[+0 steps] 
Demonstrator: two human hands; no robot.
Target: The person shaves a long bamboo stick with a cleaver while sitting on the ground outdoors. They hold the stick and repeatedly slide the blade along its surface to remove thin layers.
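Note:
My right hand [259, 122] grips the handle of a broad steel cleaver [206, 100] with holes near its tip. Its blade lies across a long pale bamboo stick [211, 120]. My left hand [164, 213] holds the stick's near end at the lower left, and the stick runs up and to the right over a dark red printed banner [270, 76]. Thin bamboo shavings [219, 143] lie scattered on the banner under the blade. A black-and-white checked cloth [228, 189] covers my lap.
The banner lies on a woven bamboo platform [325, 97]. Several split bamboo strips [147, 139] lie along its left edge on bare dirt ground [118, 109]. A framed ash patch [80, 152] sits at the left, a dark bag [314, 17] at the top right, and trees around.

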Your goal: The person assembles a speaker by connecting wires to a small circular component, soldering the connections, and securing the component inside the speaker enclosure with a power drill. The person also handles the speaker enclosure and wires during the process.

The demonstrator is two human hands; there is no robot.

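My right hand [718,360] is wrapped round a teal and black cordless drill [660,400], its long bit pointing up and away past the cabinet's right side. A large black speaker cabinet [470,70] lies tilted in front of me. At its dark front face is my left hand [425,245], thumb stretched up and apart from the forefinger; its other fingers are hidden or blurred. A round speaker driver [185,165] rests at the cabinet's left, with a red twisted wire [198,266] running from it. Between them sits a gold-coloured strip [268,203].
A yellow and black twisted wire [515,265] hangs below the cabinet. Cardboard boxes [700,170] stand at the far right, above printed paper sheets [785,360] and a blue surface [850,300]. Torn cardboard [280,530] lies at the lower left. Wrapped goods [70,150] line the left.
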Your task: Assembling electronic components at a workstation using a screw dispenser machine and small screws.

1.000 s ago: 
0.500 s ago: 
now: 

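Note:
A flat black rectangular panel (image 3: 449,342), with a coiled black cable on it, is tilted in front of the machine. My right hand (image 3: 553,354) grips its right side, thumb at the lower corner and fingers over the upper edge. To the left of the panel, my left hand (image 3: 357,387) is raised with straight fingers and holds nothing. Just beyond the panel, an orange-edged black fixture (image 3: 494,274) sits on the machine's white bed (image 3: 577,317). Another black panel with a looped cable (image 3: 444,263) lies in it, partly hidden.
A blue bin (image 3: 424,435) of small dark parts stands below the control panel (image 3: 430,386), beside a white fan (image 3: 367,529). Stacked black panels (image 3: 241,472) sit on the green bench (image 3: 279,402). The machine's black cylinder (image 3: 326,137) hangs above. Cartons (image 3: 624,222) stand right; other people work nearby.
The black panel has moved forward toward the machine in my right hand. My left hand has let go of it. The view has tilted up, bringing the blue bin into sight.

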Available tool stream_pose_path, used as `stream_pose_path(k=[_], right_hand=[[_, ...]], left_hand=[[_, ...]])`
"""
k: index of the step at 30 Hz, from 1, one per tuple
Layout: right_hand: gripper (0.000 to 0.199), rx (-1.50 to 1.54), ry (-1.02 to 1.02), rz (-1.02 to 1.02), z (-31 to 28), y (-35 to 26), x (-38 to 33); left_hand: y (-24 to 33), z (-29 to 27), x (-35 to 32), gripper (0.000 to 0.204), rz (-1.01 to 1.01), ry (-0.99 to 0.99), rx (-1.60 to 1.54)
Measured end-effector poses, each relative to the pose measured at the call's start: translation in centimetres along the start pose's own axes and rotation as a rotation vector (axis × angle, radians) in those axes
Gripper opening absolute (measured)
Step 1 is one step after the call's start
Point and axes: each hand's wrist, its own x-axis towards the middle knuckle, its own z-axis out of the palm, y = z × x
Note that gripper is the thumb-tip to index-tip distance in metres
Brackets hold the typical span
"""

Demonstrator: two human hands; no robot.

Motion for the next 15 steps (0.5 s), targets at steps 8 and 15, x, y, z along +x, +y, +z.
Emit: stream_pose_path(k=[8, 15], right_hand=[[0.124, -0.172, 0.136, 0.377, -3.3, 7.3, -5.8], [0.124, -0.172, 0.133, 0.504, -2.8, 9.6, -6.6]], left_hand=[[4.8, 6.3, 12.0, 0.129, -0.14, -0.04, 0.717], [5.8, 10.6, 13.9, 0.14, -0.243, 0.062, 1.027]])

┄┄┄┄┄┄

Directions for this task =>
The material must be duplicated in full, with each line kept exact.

Solution for this exercise =>
[+0 steps] 
Demonstrator: two human hands; no robot.
Target: The person shaves a long bamboo stick with a cleaver while sitting on the ground outdoors. They hold the stick and repeatedly slide the blade along its surface to remove thin layers.
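Note:
My right hand [259, 122] grips the handle of a broad steel cleaver [206, 100] with holes near its tip. Its blade lies across a long pale bamboo stick [211, 120]. My left hand [164, 213] holds the stick's near end at the lower left, and the stick runs up and to the right over a dark red printed banner [270, 76]. Thin bamboo shavings [219, 143] lie scattered on the banner under the blade. A black-and-white checked cloth [228, 189] covers my lap.
The banner lies on a woven bamboo platform [325, 97]. Several split bamboo strips [147, 139] lie along its left edge on bare dirt ground [118, 109]. A framed ash patch [80, 152] sits at the left, a dark bag [314, 17] at the top right, and trees around.
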
Your goal: The person assembles a speaker by connecting wires to a small circular component, soldering the connections, and securing the component inside the speaker enclosure with a power drill. The person also handles the speaker enclosure and wires during the process.

The demonstrator is two human hands; there is no robot.

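My right hand [718,360] is wrapped round a teal and black cordless drill [660,400], its long bit pointing up and away past the cabinet's right side. A large black speaker cabinet [470,70] lies tilted in front of me. At its dark front face is my left hand [425,245], thumb stretched up and apart from the forefinger; its other fingers are hidden or blurred. A round speaker driver [185,165] rests at the cabinet's left, with a red twisted wire [198,266] running from it. Between them sits a gold-coloured strip [268,203].
A yellow and black twisted wire [515,265] hangs below the cabinet. Cardboard boxes [700,170] stand at the far right, above printed paper sheets [785,360] and a blue surface [850,300]. Torn cardboard [280,530] lies at the lower left. Wrapped goods [70,150] line the left.
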Your task: Assembling electronic components at a workstation using a screw dispenser machine and small screws.

1.000 s ago: 
0.500 s ago: 
now: 

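Note:
A flat black rectangular panel (image 3: 449,342), with a coiled black cable on it, is tilted in front of the machine. My right hand (image 3: 553,354) grips its right side, thumb at the lower corner and fingers over the upper edge. To the left of the panel, my left hand (image 3: 357,387) is raised with straight fingers and holds nothing. Just beyond the panel, an orange-edged black fixture (image 3: 494,274) sits on the machine's white bed (image 3: 577,317). Another black panel with a looped cable (image 3: 444,263) lies in it, partly hidden.
A blue bin (image 3: 424,435) of small dark parts stands below the control panel (image 3: 430,386), beside a white fan (image 3: 367,529). Stacked black panels (image 3: 241,472) sit on the green bench (image 3: 279,402). The machine's black cylinder (image 3: 326,137) hangs above. Cartons (image 3: 624,222) stand right; other people work nearby.
The black panel has moved forward toward the machine in my right hand. My left hand has let go of it. The view has tilted up, bringing the blue bin into sight.
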
Available tool stream_pose_path, used as `stream_pose_path(k=[_], right_hand=[[_, ...]], left_hand=[[_, ...]])`
"""
k: index of the step at 30 Hz, from 1, one per tuple
Layout: right_hand: gripper (0.000 to 0.199), rx (-1.50 to 1.54), ry (-1.02 to 1.02), rz (-1.02 to 1.02), z (-31 to 28), y (-35 to 26), x (-38 to 33); left_hand: y (-24 to 33), z (-29 to 27), x (-35 to 32), gripper (0.000 to 0.204), rz (-1.01 to 1.01), ry (-0.99 to 0.99), rx (-1.60 to 1.54)
Measured end-effector poses, each relative to the pose measured at the call's start: translation in centimetres along the start pose's own axes and rotation as a rotation vector (axis × angle, radians) in those axes
Gripper opening absolute (measured)
Step 1 is one step after the call's start
Point and axes: each hand's wrist, its own x-axis towards the middle knuckle, its own z-axis out of the palm, y = z × x
Note that gripper is the thumb-tip to index-tip distance in metres
Brackets hold the typical span
"""

Demonstrator: two human hands; no robot.

Motion for the next 15 steps (0.5 s), targets at steps 8 and 15, x, y, z along +x, +y, +z.
Emit: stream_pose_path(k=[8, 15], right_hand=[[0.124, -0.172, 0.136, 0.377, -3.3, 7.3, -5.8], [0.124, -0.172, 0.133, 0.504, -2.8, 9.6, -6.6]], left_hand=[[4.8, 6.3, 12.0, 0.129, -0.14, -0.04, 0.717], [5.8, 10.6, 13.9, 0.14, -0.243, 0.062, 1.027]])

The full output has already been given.